Eu Sou
As sete declarações de Cristo no Evangelho de João são mais do que metáforas poéticas: são convites para o encontro. Elas revelam um Deus que se recusa a ser confinado em conceitos e se faz presença viva.
Eu sou o pão da vida.
O pão é a matéria que sustenta, sacia e nutre. Em um mundo esgotado por vazios e insatisfações crônicas, Ele se apresenta como o sustento que transcende a biologia e toca a fome da alma. É o alimento que, ao ser partilhado, multiplica-se.
Eu sou a luz do mundo.
Nas trevas da incerteza e da confusão moral, Ele é a claridade que devolve os contornos exatos à realidade. Ser a luz significa dissipar a neblina do medo e revelar o próximo passo. É o farol que impede o náufrago de bater nos rochedos.
Eu sou a porta.
A porta é o limiar entre o conhecido e o mistério. Jesus não se apresenta como uma das muitas opções, mas como o único acesso legítimo. Passar por essa porta é inaugurar a própria transformação.
Eu sou o bom pastor.
Ele conhece a identidade íntima de cada ovelha, mapeia as suas vulnerabilidades e reconhece as suas forças. Ser o pastor não é um título de autoridade fria, mas um ato de entrega. É a compaixão que acolhe, cura, restaura e conduz a alma exausta ao descanso.
Eu sou a ressurreição e a vida.
A ressurreição é o triunfo sobre a finitude, a derrota do medo último. Ele é o sopro que devolve vigor àquilo que o mundo já havia declarado morto. O túmulo não é um ponto final, mas a vírgula que antecede a eternidade.
Eu sou o caminho, a verdade e a vida.
No labirinto da existência, onde tantas estradas nos confundem, Ele se declara o trilho que conduz à essência. A verdade, aqui, deixa de ser uma teoria para se tornar uma Pessoa que dissolve as nossas ilusões.

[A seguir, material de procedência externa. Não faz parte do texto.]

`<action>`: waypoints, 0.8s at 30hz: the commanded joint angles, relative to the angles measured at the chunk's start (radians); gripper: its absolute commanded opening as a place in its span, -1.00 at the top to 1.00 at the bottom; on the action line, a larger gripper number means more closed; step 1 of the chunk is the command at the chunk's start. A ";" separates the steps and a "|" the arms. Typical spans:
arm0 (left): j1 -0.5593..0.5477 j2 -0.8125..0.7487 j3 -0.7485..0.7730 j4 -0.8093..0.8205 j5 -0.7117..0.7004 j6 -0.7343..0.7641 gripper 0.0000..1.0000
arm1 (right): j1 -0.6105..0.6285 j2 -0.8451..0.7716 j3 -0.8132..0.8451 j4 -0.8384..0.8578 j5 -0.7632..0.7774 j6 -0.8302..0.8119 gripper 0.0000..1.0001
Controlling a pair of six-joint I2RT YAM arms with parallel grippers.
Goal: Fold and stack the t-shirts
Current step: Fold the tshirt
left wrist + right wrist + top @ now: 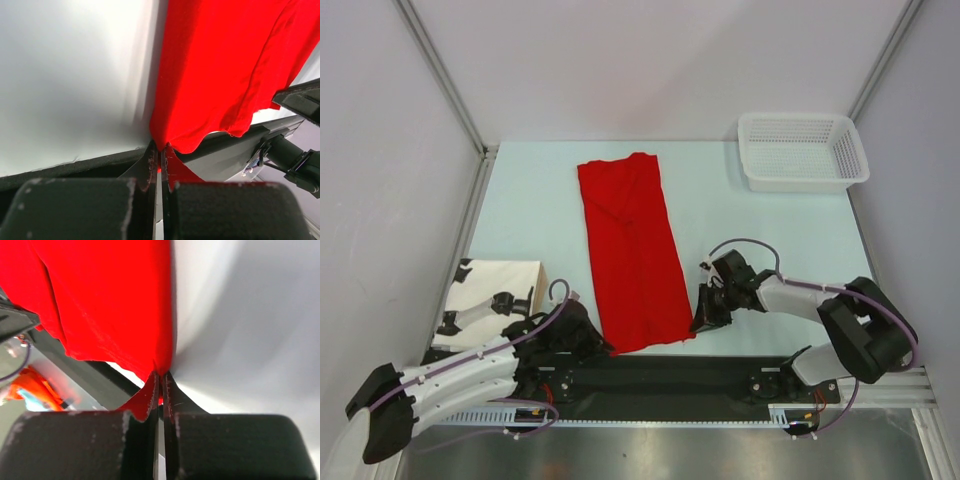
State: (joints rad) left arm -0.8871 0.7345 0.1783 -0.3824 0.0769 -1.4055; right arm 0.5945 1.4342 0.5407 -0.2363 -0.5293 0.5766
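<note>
Our left gripper (pixel 160 155) is clenched on a near hem corner of the t-shirt (pixel 632 250), the corner farther from the white basket (pixel 802 150). The shirt lies as a long red strip left of the basket, reaching nearer us. Our right gripper (pixel 160 377) pinches the near corner on the basket's side, seemingly just the hem's edge. We judge the end-to-end fold is in hand. Next, lift both corners together and carry them toward the basket's row.

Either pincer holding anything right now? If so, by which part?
Both hold the red t-shirt: the left pincer is shut on its near-left corner and the right pincer on its near-right corner.
</note>
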 commanded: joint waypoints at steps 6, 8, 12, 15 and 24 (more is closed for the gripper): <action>-0.049 -0.101 0.019 -0.182 0.009 -0.003 0.99 | 0.111 -0.203 -0.067 -0.132 0.115 0.107 1.00; -0.053 -0.135 0.064 -0.226 -0.005 0.005 0.99 | 0.111 -0.241 -0.050 -0.167 0.115 0.117 1.00; -0.049 -0.181 0.191 -0.326 -0.128 0.059 0.99 | 0.091 -0.258 0.086 -0.244 0.147 0.091 1.00; 0.038 -0.109 0.279 -0.326 -0.114 0.143 0.99 | 0.022 -0.155 0.253 -0.280 0.100 0.046 1.00; 0.511 0.311 0.530 -0.193 0.089 0.562 0.99 | -0.116 0.296 0.752 -0.426 0.051 -0.135 1.00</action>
State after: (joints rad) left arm -0.4538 0.9218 0.6174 -0.6342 0.0944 -1.0470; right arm 0.5068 1.6138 1.1816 -0.5770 -0.4541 0.5247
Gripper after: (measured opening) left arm 0.015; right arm 0.020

Eu sou a videira verdadeira.
A vida não subsiste no isolamento. Para que os ramos produzam frutos, precisam estar enxertados no tronco. Ele é a seiva que percorre as nossas veias espirituais, provando que qualquer tentativa de existir separado da Fonte resulta na secura do nosso próprio orgulho.
Essas sete declarações são o apelo para que o coração humano cesse de buscar do lado de fora aquilo que só pode ser saciado no centro do Eu Sou.